Kroll Bond Rating Agency upgraded Nashville’s credit this week, lifting the city’s bond rating to AA+ from a previous rating of AA. This week’s upgrade brings Nashville just one step below a perfect AAA rating from Kroll.
The move comes weeks after Nashville adopted new financial management practices that increase its cash reserves and ahead of $650 million in bond issuances expected by Kroll in late 2024. Projected borrowing over the next few years associated with East Bank infrastructure, a new Titans stadium and a renovated NASCAR track could reach $1.3 billion total. The city’s current debt profile includes $3.5 billion in general obligation bonds and almost $1 billion in liabilities from “Metro-backed entities,” like debt issued by the Metro Sports Authority and the revenue bonds behind Music City Center.
A brief economic profile of the city accompanied Kroll’s announcement, which was officially dated Feb. 3. The announcement includes a Feb. 6 acknowledgment of the rating change signed by Nashville City Treasurer Michell Bosch. Kroll praises Nashville for a diverse economy, steady population growth and a strong property tax base. The agency attributes its upgrade to “recently augmented reserves which were further buttressed by a strengthened reserve policy,” an apparent nod to legislation passed in January that requires the city to maintain cash reserves at or above 17 percent of its operating costs.
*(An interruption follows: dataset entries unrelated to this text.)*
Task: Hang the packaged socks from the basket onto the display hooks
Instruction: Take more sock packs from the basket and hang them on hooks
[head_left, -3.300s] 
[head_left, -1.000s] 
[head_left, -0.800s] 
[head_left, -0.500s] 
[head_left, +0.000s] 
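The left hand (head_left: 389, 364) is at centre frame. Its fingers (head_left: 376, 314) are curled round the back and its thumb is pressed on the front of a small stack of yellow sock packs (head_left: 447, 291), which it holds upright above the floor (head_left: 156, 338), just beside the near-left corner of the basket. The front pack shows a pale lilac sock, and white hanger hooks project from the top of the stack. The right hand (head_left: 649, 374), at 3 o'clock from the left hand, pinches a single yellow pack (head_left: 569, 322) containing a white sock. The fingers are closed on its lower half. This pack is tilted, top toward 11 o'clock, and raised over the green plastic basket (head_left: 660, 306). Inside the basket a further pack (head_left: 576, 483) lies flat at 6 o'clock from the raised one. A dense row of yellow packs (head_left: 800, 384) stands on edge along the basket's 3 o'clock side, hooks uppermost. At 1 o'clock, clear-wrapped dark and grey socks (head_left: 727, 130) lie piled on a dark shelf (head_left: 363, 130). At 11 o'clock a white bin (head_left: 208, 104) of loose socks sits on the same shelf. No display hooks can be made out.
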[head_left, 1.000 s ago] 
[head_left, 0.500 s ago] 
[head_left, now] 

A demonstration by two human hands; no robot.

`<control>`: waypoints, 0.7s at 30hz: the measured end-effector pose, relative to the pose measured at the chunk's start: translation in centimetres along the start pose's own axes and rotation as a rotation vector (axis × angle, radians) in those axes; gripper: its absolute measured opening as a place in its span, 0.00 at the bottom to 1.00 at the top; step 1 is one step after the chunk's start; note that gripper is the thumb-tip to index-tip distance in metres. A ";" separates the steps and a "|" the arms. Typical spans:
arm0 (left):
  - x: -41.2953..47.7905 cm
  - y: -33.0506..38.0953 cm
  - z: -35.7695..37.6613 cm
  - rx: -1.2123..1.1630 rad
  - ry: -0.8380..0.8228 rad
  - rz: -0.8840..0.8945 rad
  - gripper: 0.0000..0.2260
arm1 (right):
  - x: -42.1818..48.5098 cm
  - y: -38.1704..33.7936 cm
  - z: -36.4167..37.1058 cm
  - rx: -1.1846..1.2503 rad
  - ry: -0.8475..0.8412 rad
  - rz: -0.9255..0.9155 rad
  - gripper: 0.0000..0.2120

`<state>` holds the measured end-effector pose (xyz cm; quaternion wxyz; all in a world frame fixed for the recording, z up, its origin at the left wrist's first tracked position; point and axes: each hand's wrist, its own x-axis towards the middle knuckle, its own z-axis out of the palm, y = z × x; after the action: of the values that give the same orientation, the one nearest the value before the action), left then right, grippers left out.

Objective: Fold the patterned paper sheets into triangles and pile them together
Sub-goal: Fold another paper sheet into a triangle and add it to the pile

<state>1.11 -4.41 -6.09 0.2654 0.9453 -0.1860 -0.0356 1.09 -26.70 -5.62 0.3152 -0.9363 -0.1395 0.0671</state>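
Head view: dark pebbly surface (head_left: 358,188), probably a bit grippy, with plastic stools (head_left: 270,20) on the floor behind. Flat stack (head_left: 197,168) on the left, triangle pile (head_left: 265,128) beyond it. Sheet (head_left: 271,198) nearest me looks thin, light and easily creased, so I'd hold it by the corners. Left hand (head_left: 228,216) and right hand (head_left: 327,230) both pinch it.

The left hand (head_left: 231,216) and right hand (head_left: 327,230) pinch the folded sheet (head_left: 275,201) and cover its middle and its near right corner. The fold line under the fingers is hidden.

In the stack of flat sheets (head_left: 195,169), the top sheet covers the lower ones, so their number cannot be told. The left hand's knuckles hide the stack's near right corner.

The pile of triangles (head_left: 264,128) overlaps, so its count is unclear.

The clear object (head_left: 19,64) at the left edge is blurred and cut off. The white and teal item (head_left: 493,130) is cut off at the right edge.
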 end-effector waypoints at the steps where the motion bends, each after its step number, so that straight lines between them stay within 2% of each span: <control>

The policy aligns with recommendations from state and local finance officers and passed with broad support from Metro councilmembers and Mayor John Cooper. Agencies, including Kroll, ding the city for subsidizing Nashville General Hospital.
Nashville has an AA2 rating with Moody’s, two notches off its top mark. Kroll’s upgrade comes during a push by state lawmakers to cut tax revenue streams that support Music City Center debt. Such a move could jeopardize the city’s financial standing.